Go through the data below and transcribe it exactly. Omit the images.

- Task input
▼

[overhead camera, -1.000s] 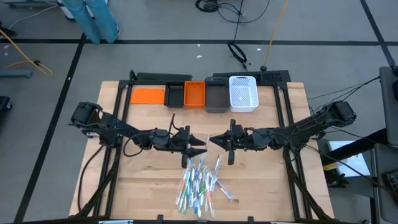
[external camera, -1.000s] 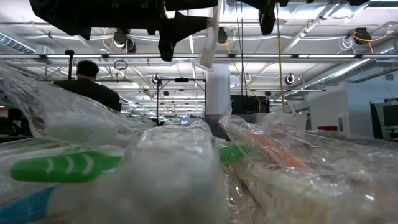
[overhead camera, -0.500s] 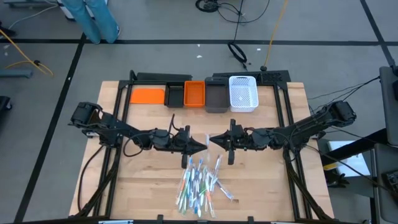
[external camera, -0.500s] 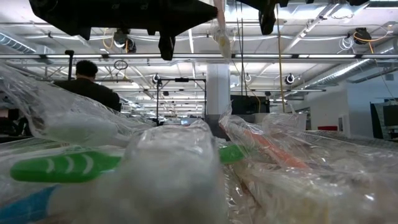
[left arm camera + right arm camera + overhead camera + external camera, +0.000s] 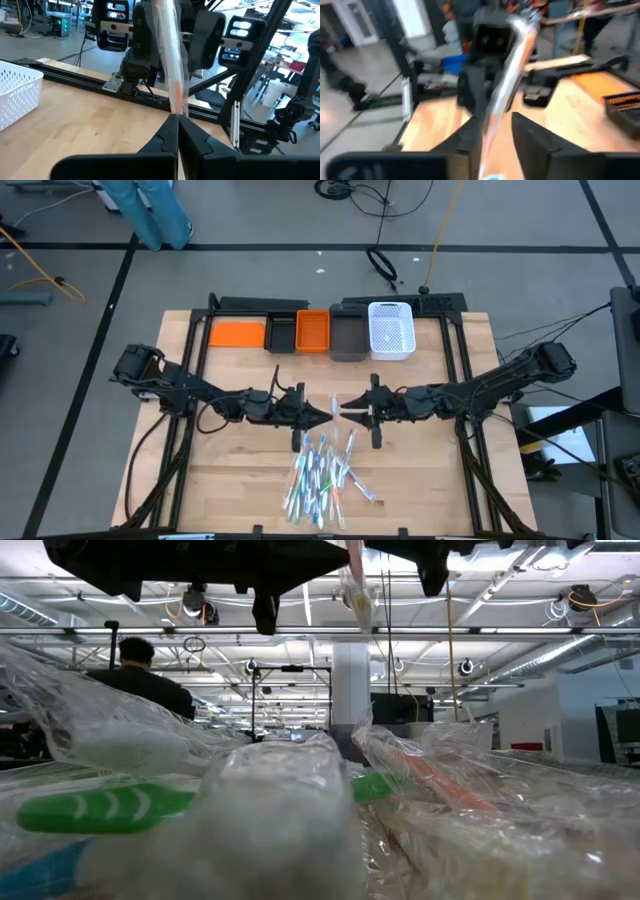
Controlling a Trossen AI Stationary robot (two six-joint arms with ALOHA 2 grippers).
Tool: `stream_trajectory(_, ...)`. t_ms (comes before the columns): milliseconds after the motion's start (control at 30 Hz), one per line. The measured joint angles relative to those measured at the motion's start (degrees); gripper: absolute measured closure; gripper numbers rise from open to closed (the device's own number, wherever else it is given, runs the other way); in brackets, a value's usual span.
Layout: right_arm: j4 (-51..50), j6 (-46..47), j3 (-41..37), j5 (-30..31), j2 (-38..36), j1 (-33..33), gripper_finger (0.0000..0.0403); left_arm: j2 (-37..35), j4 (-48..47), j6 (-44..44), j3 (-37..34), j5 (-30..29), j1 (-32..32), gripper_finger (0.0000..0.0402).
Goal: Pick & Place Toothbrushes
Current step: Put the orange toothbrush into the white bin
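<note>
A pile of wrapped toothbrushes (image 5: 320, 475) lies on the wooden table near its front edge; the low view sees it close up, with a green one (image 5: 100, 808). Above the pile my two grippers face each other, both level. One wrapped toothbrush with an orange handle (image 5: 170, 50) is held up between them. My left gripper (image 5: 322, 414) is shut on it. My right gripper (image 5: 495, 127) is open, with a finger on either side of the toothbrush (image 5: 512, 70). Whether those fingers touch it, I cannot tell. My left gripper pinches the toothbrush's near end (image 5: 176, 111) between its two fingertips. The fingers are level and come from the table's left. The toothbrush is lifted clear of the table and reaches from the fingertips to the right gripper, with its wrapper end (image 5: 358, 610) drooping below.
Along the far edge stand an orange bin (image 5: 237, 333), an orange basket (image 5: 313, 330), a grey bin (image 5: 347, 337) and a white basket (image 5: 391, 330). Bare wood lies to either side of the pile. A person stands in the room beyond the table (image 5: 140, 675).
My left gripper has shut on the raised toothbrush's end. My right gripper, which was shut on the toothbrush, has parted its fingers. Both arms have stayed in place, and the toothbrush stays raised above the pile.
</note>
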Motion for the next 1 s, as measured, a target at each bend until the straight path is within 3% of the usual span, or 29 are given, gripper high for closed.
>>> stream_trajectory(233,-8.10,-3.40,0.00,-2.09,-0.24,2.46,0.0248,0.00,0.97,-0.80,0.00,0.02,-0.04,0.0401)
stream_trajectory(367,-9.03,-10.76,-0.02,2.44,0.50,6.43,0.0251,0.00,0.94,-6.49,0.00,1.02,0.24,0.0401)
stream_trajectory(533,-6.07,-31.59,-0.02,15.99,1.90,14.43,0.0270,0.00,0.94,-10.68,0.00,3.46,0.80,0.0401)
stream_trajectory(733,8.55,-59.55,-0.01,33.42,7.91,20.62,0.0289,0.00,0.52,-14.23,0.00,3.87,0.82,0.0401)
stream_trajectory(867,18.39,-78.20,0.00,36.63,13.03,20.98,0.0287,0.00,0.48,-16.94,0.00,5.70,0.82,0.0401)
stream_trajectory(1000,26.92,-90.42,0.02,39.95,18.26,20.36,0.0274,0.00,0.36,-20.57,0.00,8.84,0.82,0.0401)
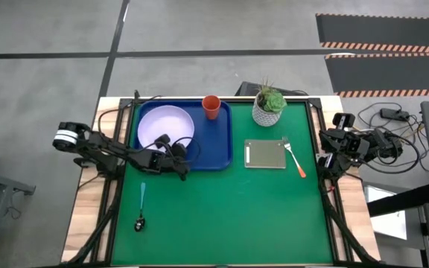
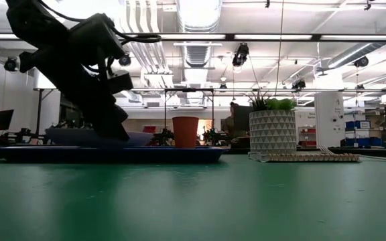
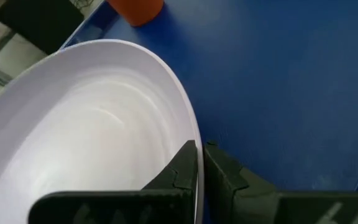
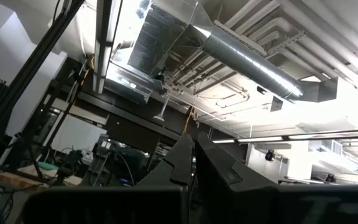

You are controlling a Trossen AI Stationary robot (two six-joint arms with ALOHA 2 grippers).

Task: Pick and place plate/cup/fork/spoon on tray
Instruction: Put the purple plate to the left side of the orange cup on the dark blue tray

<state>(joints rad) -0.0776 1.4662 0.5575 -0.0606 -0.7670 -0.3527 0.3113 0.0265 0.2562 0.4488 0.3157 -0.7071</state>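
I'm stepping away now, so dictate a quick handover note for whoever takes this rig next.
Left gripper: fingers shut on the rim of the pale lavender round plate, which sits on the blue rectangular plastic tray.
Right gripper: shut, empty, parked at the table's right edge.
Done: small orange-red cup on the tray.
Left: release the plate; orange-handled fork beside the grey-green pad and blue-handled spoon on the mat.

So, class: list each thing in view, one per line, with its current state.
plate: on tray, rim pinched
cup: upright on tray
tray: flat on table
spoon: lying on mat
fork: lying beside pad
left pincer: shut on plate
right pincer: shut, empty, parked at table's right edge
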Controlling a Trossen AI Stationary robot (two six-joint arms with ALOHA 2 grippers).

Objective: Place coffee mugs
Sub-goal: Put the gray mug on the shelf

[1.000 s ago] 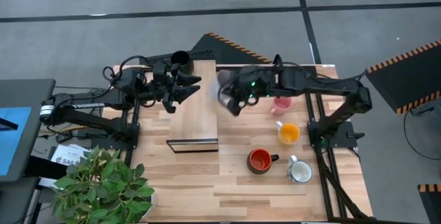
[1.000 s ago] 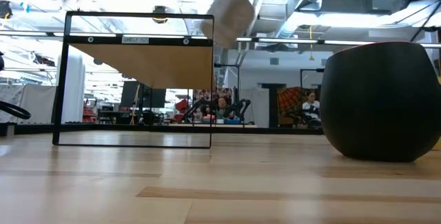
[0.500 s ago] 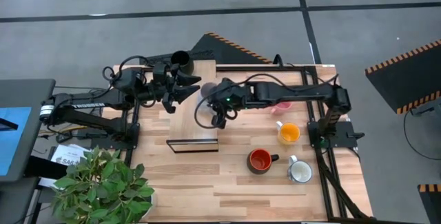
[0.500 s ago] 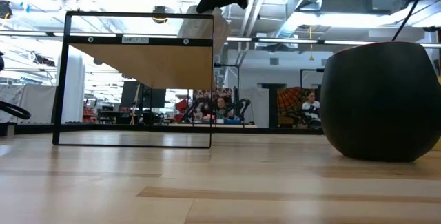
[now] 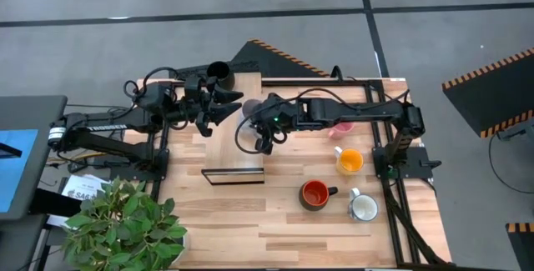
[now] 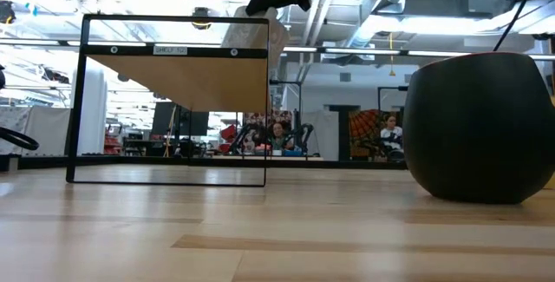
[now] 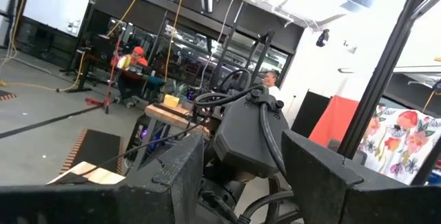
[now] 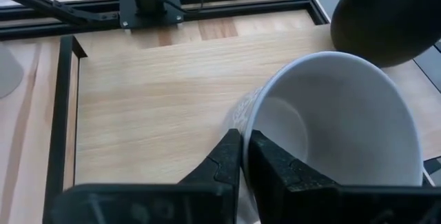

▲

- Answer to this exercise
[overhead camera, -1.000s] 
[external camera, -1.000s] 
[overhead camera, -0.500s] 
[external camera, -0.500s] 
[left arm camera + right arm camera + overhead camera + external camera, +0.000s] 
Controlling a Trossen AI Stationary robot (two six-joint arms with ALOHA 2 grippers).
Tool: `stream_trajectory(_, ...)`. t_ms (comes before the columns): milliseconds after the motion's start (control at 30 Hz), one per line. The measured joint angles relative to those measured at the motion's start (degrees); gripper: absolute measured closure; gripper numbers rise from open to closed (the device's own number, wherever else it is given, runs the other way); in brackets, a value's usual span.
Layout: right_arm: j4 (-51..50), j6 (-46..47), j3 (-41..37), j5 (-30..31), j2 (-38..36), j1 (-33..33), gripper_finger (0.0000..0.0403); left_arm: j2 (-37..35), j4 (-48..47), j6 (-44..44), j3 (-37..34), j5 (-30..29), j1 (-32..32), gripper_finger (0.0000..0.0402).
Goal: Pick & Place Toothbrushes
Current step: Put the orange toothbrush into the white bin
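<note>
A pile of wrapped toothbrushes (image 5: 320, 475) lies on the wooden table near its front edge; the low view sees it close up, with a green one (image 5: 100, 808). Above the pile my two grippers face each other, both level. One wrapped toothbrush with an orange handle (image 5: 170, 50) is held up between them. My left gripper (image 5: 322, 414) is shut on it. My right gripper (image 5: 495, 127) is open, with a finger on either side of the toothbrush (image 5: 512, 70). Whether those fingers touch it, I cannot tell. My left gripper pinches the toothbrush's near end (image 5: 176, 111) between its two fingertips. The fingers are level and come from the table's left. The toothbrush is lifted clear of the table and reaches from the fingertips to the right gripper, with its wrapper end (image 5: 358, 610) drooping below.
Along the far edge stand an orange bin (image 5: 237, 333), an orange basket (image 5: 313, 330), a grey bin (image 5: 347, 337) and a white basket (image 5: 391, 330). Bare wood lies to either side of the pile. A person stands in the room beyond the table (image 5: 140, 675).
My left gripper has shut on the raised toothbrush's end. My right gripper, which was shut on the toothbrush, has parted its fingers. Both arms have stayed in place, and the toothbrush stays raised above the pile.
</note>
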Motion for the next 1 s, as measured, a target at each bend until the straight path is within 3% of the usual span, or 29 are given, gripper high for closed.
>>> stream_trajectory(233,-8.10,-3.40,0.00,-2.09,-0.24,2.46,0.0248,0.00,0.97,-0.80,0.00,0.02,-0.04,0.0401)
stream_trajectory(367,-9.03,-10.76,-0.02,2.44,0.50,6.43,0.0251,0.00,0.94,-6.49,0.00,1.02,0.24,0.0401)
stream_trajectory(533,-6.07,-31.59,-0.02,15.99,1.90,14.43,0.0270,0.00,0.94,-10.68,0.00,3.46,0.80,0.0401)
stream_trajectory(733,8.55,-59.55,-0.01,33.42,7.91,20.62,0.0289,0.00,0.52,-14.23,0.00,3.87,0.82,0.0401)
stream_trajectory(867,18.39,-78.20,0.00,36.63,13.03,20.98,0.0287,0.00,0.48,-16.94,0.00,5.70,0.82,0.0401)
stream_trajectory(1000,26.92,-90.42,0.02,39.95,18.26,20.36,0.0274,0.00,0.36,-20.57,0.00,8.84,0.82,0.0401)

You are controlling a Trossen AI Stationary robot (two six-joint arms with ALOHA 2 grippers).

Task: Pick and place plate/cup/fork/spoon on tray
Instruction: Put the purple plate to the left side of the orange cup on the dark blue tray

<state>(joints rad) -0.0776 1.4662 0.5575 -0.0606 -0.7670 -0.3527 0.3113 0.0265 0.2562 0.4488 0.3157 -0.7071</state>
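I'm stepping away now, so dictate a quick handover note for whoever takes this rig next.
Left gripper: fingers shut on the rim of the pale lavender round plate, which sits on the blue rectangular plastic tray.
Right gripper: shut, empty, parked at the table's right edge.
Done: small orange-red cup on the tray.
Left: release the plate; orange-handled fork beside the grey-green pad and blue-handled spoon on the mat.

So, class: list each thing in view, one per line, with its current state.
plate: on tray, rim pinched
cup: upright on tray
tray: flat on table
spoon: lying on mat
fork: lying beside pad
left pincer: shut on plate
right pincer: shut, empty, parked at table's right edge
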Controlling a Trossen AI Stationary robot (two six-joint arms with ALOHA 2 grippers).

Objective: Place coffee mugs
Sub-goal: Put the gray mug on the shelf

[1.000 s ago] 
[1.000 s ago] 
[0.500 s ago] 
[0.500 s ago] 
[now] 
[now] 
[now] 
[now] 

The exercise requires no further answer.